Я протянул руку к моему молодому собрату:
— Слушаю вас.
— Знаете ли вы, почему наш знаменитый маэстро отсылает вас ко мне? — улыбаясь, спросил меня Скамоцца.
— Он ведь понимает, что слушать вас для меня будет удовольствием.
— Нет, речь вовсе не об этом. Дело в том, что маэстро известна история с одним из моих предков, убедительно опровергающая сказанное вами. Возможно ли, чтобы поклонник Данте отказывал нам в возвышенной поэзии потустороннего — ее уникальный образец явил миру флорентийский изгнанник, — поэзии, в которой Мильтон, поэт Севера, не более чем робкий неофит? Нет, мы имеем право на все разновидности поэзии, поскольку мы пережили самые разнообразные бедствия. Вы когда-нибудь видели, чтобы в вашем сером небе скользили тени более лучезарные, нежели тени Паоло и Франчески? А приходилось ли вам видеть, чтобы из могилы вышел призрак более ужасающий, нежели призрак Фаринаты дельи Уберти? Доводилось ли вам идти рядом с тенью более нежной, нежели тень поэта Сорделло из Мантуи? Ах, вы сомневаетесь в существовании Италии фантастической! Что ж, пусть Россини дает вам свою партитуру. А я вам дам сюжет для поэмы!..
— Вы?
— Да, я. Разве я не сказал вам, что в нашей семье живет память об одной мрачной истории?

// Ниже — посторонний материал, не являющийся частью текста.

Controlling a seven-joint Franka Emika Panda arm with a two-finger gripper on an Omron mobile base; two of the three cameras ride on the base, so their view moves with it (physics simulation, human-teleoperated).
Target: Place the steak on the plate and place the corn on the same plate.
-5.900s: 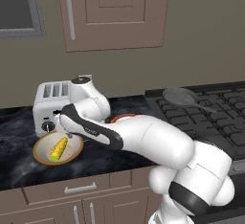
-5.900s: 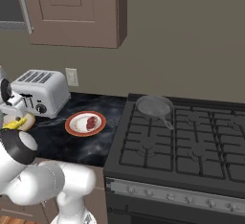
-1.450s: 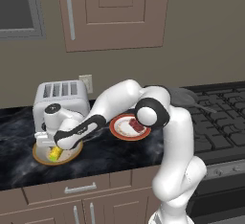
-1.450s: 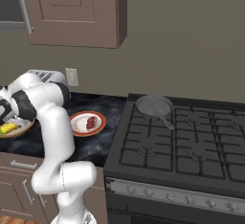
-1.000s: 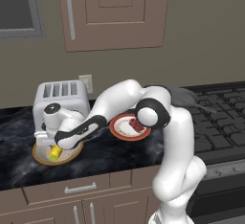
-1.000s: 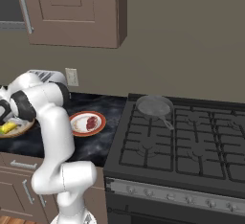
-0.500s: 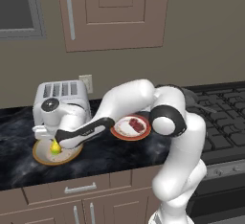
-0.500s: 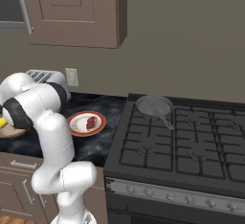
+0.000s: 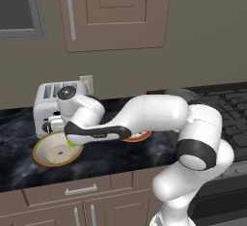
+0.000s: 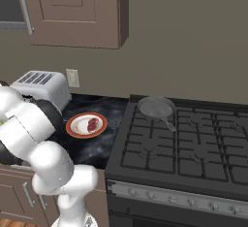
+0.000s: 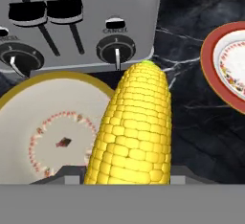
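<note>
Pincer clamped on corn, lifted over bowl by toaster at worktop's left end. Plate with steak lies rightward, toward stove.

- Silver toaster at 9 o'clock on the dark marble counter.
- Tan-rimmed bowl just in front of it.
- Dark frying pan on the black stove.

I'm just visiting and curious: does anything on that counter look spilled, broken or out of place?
Nothing is spilled or broken. The one unusual sight is the corn, held in the gripper above the tan-rimmed bowl by the toaster. The steak lies on the plate.
</note>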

— Что же, расскажите мне ее.
— Не стану, поскольку здесь за столом все ее знают. Но, повторяю, пусть Россини пришлет вам свою партитуру, а я пришлю вам мою историю.
— И когда же это будет?
— Завтра утром.
— Согласен, — сказал Россини. — Сегодня же вечером, прежде чем лечь спать, я напишу увертюру.
Затем он поднял свой бокал:
— За успех оперы «Болонские студенты»!
Все охотно присоединились к тосту, зазвенели бокалы и прозвучали горячие пожелания успеха.
За трапезой только и говорили, что о прекрасном замысле.
В десять вечера гости поднялись из-за стола. Россини сел за фортепиано и стал импровизировать увертюру.
К сожалению, он забыл ее записать.
На следующий день я получил текст истории.
А вот о партитуре мне уже никогда не пришлось услышать.
История же такова.
II. КЛЯТВА
Первого декабря 1703 года, во времена папы Климента XI, около четырех часов пополудни три молодых человека, в которых легко было узнать студентов Болонского университета, вышли из города через Флорентийские ворота и направились к очаровательному кладбищу, с первого взгляда напоминавшему скорее уютный парк, нежели обитель усопших. Все трое, закутанные в длинные плащи, шли быстрым шагом и время от времени оглядывались назад, как это делают люди, опасающиеся преследования.